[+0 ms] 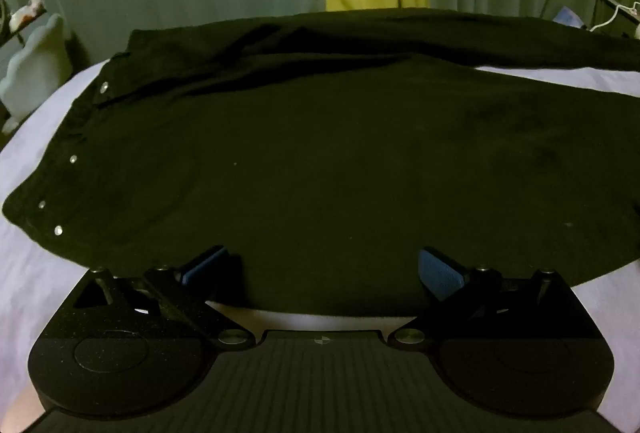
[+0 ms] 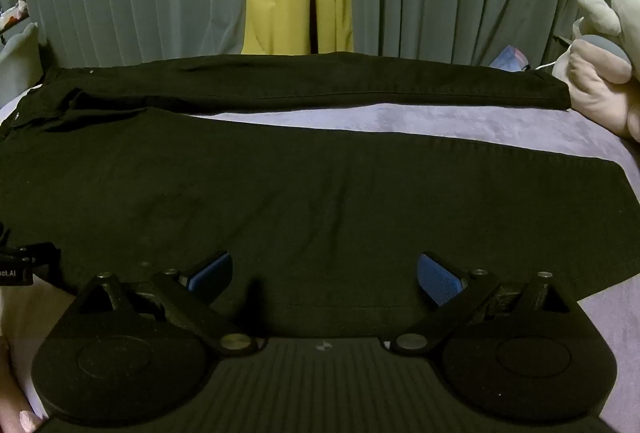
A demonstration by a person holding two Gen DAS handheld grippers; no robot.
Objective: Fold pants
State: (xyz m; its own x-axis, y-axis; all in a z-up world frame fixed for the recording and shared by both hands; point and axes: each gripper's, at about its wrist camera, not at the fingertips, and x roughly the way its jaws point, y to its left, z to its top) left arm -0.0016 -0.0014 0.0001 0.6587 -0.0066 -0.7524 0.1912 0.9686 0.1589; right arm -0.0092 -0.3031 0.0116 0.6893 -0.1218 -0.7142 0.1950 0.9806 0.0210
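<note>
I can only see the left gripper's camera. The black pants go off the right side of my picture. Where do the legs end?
Observer: In the right wrist view the far leg ends at a hem right beside a pale stuffed toy.
Child: Do the two legs touch?
Observer: Not toward the hems. A strip of lavender sheet shows between the far leg and the near leg.
Child: Is the right gripper holding anything?
Observer: No. The right gripper is open, jaws wide apart over the near leg's edge.
</note>
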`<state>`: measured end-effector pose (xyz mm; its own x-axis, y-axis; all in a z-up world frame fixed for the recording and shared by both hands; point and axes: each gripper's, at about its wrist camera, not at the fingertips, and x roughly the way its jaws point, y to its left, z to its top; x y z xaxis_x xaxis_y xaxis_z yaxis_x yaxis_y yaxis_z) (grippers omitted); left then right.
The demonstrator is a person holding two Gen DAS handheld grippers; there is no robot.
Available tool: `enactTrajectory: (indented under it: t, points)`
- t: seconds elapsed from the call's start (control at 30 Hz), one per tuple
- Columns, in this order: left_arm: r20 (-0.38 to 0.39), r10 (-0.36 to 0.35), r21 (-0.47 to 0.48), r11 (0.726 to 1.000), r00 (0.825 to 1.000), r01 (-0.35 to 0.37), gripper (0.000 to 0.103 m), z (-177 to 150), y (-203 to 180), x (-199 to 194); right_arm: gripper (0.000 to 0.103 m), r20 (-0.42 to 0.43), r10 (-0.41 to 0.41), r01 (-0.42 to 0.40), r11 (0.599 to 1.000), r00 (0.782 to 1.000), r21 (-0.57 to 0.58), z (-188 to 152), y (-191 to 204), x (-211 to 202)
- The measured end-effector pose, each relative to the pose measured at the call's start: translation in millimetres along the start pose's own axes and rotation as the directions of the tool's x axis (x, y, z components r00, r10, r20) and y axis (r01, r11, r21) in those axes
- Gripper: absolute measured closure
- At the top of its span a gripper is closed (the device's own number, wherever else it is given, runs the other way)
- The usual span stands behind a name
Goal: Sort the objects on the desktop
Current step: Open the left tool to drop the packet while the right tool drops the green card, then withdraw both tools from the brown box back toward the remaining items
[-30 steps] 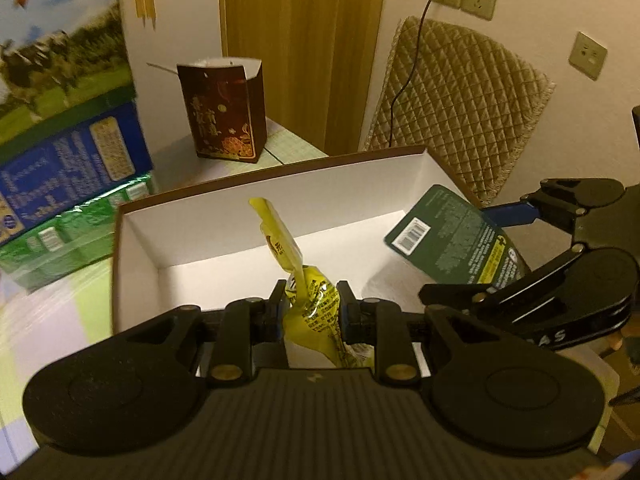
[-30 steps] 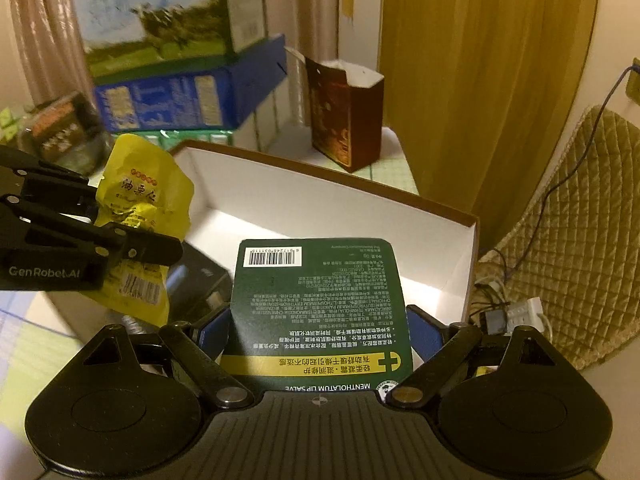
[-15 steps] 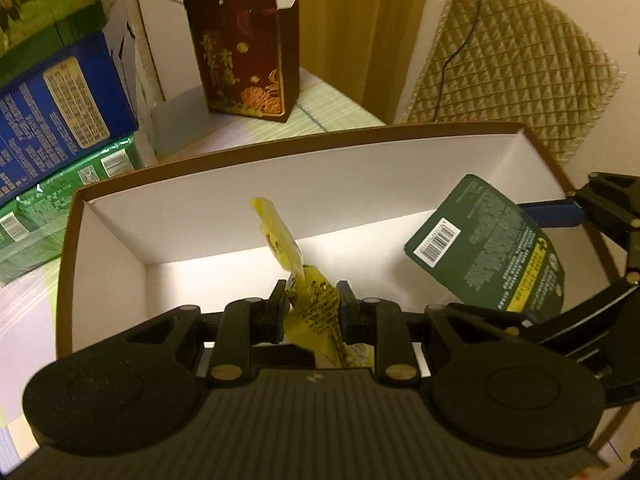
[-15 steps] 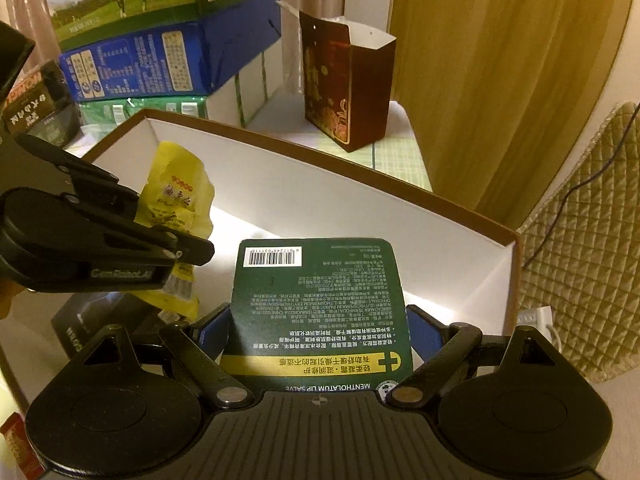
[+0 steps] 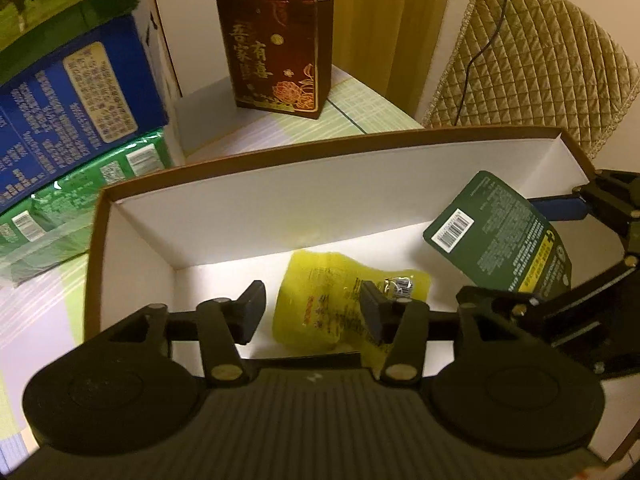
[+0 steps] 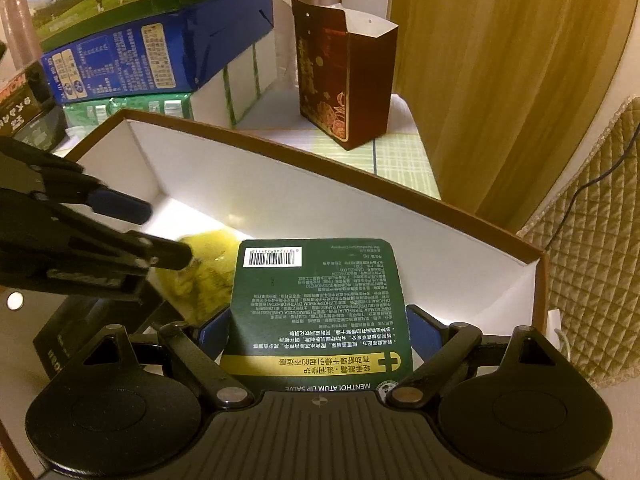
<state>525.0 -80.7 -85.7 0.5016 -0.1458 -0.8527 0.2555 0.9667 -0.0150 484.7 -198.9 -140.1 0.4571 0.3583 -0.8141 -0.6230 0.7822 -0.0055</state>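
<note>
A brown box with a white inside (image 5: 280, 200) sits on the table; it also shows in the right wrist view (image 6: 320, 200). A yellow snack packet (image 5: 320, 300) lies flat on the box floor, blurred in the right wrist view (image 6: 208, 272). My left gripper (image 5: 312, 308) is open just above the packet, one finger either side. My right gripper (image 6: 316, 328) is shut on a green lip-salve card (image 6: 320, 304), held over the box's right part; the card also shows in the left wrist view (image 5: 500, 240).
A dark red gift bag (image 5: 276, 44) stands behind the box. Stacked blue and green cartons (image 5: 68, 120) rise at the left. A quilted cushion (image 5: 532, 68) leans on the wall at right. A black box (image 6: 72, 332) lies in the box's left part.
My left gripper has opened and let go of the yellow packet, which dropped flat onto the box floor. Both grippers moved further over the box. The right keeps its card.
</note>
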Motion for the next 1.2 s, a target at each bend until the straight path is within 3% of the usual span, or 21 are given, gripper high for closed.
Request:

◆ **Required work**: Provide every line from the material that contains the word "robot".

◆ **Answer to the exercise**:
A demonstration by a person holding two Gen DAS handheld grippers; no robot.
The demonstrator is a person holding two Gen DAS handheld grippers; there is no robot.

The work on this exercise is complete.